TyJuan Hogan threw off the gloves when he stepped to the mic last Saturday. Earlier, while the other finalists read their poems aloud, the 7th grader went over his lines with the focus and determination of a shadow boxer going through fight routines, snapping his jabs and slamming his right hooks at the air.
In Hogan’s case, he punched with his words. “Paint first a house with graffiti./ The words will tell/ the city I lived in when I was first born,” he recited on May 5. Hogan’s lines from his poem “To Paint The Portrait of Home” tagged a roomful of fellow young poets and their parents at the 30th Parkmont Poetry Festival. He concluded: “This is home./… You will know it’s good if/ the rain doesn’t devour/ the color.”

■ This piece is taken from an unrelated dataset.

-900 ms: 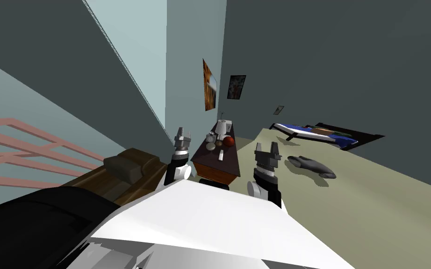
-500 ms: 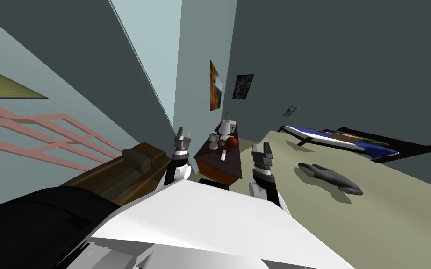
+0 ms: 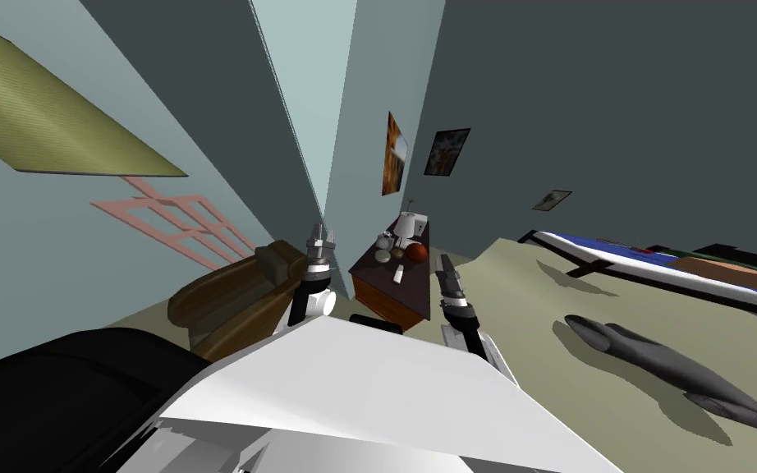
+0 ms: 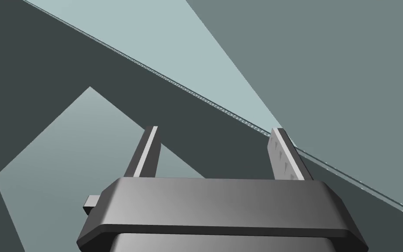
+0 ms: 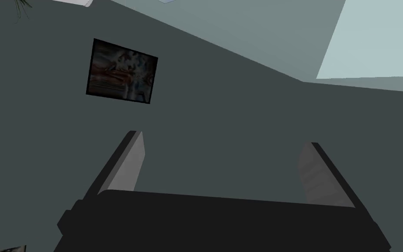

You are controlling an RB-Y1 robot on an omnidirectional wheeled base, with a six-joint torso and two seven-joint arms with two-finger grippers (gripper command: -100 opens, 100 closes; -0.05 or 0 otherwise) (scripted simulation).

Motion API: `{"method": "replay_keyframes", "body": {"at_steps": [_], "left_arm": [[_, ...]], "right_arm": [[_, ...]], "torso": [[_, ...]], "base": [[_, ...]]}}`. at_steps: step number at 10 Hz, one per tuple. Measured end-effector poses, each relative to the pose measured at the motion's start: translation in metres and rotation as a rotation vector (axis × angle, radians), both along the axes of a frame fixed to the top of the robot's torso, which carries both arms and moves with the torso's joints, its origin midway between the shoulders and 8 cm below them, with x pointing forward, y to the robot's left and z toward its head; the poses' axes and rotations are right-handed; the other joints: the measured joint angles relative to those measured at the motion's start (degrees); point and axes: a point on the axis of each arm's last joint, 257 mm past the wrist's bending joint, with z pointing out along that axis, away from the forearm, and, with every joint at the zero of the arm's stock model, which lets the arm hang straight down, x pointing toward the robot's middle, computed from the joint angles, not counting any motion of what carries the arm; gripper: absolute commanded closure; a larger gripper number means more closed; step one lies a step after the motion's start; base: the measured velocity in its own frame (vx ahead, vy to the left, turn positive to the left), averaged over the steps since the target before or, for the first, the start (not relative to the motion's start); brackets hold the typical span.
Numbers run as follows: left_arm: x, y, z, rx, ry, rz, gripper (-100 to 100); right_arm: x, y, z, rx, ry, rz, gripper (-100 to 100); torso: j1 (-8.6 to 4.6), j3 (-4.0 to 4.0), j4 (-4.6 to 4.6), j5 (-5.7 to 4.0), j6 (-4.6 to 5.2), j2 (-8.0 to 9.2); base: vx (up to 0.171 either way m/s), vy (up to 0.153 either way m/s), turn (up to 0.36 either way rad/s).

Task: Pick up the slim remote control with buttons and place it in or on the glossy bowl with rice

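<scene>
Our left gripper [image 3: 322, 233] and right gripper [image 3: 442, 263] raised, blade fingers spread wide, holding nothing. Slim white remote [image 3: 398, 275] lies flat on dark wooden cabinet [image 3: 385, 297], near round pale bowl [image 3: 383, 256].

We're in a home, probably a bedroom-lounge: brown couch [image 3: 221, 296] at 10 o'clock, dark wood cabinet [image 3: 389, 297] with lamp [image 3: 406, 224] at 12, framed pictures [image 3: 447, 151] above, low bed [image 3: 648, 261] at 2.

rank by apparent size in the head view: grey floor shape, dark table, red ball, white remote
1. grey floor shape, though it lies nearer, at the stretched edge
2. dark table
3. red ball
4. white remote, slimmer than the ball
</scene>
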Motion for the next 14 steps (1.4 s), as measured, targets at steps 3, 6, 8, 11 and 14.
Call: {"method": "replay_keyframes", "body": {"at_steps": [3,6,8,11,14], "left_arm": [[0.0,0.0,0.0,0.0,0.0,0.0,0],[0.0,0.0,0.0,0.0,0.0,0.0,0],[0.0,0.0,0.0,0.0,0.0,0.0,0],[0.0,0.0,0.0,0.0,0.0,0.0,0],[0.0,0.0,0.0,0.0,0.0,0.0,0]], "right_arm": [[0.007,0.009,-0.038,-0.183,0.042,0.003,-100],[0.013,0.012,-0.07,-0.354,0.08,0.01,-100],[0.014,0.013,-0.097,-0.491,0.103,0.018,-100],[0.014,0.008,-0.141,-0.68,0.141,0.039,-100],[0.013,-0.001,-0.178,-0.843,0.169,0.06,-100]], "torso": [[0.0,0.0,0.0,0.0,0.01,0.0],[0.04,-0.02,-0.01,0.01,-0.04,-0.04],[0.01,-0.02,-0.01,0.0,0.02,-0.03],[0.05,-0.06,-0.02,0.01,-0.03,-0.11],[0.06,-0.08,-0.03,0.01,0.04,-0.15]], "base": [[-0.041,-0.029,0.272],[-0.04,-0.021,0.291],[-0.031,-0.019,0.253],[-0.019,-0.013,0.228],[-0.014,-0.007,0.274]]}}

The 7th grader was among the 13 writing club members who won the Parkmont. This unprecedented feat marked what the D.C. Creative Writing Workshop, an in-class and after-school program based at Charles Hart Middle School in Southeast, calls its “best year ever for awards.” In sum, Workshop participants won nearly one-third of the Parkmont prizes this year. Not only did Hart students dominate the Parkmont, they also left their mark at the 3rd Annual “Finding Gabriela” D.C. Poetry Contest Award, the Kids Post Poetry Contest, and the Larry Neal Writers’ Awards.
The Workshop’s Executive Director Nancy Schwalb was as ecstatic as she was two years ago, when Hart accomplished the same task of turning out more winners than any other school at the Parkmont Poetry Festival. “Year after year, our students win a disproportionate share of writing awards,” Schwalb said then. “It’s an amazing literary feat, especially considering the challenges that our students face in everyday life.”
For 12 years, the D.C. Creative Writing Workshop has used arts education to transform the lives of kids living in D.C.’s Congress Heights neighborhood, an often forgotten part of the city. According to recent data from the Social Justice Center at Georgetown University, Ward 8, which encompasses Congress Heights, has huge educational hurdles.

For starters, among 16-19 year-olds, the high school dropout rate was 16 percent, “substantially higher than the district average of 10.1 percent.” The center also found that “one third (34 percent) of Ward 8’s population over 25 did not have a high school diploma, which was about average for the District.” Additionally, 7 percent of residents don’t even have a 9th grade education, and the Median Annual Income is $32,348, according to recent statistics.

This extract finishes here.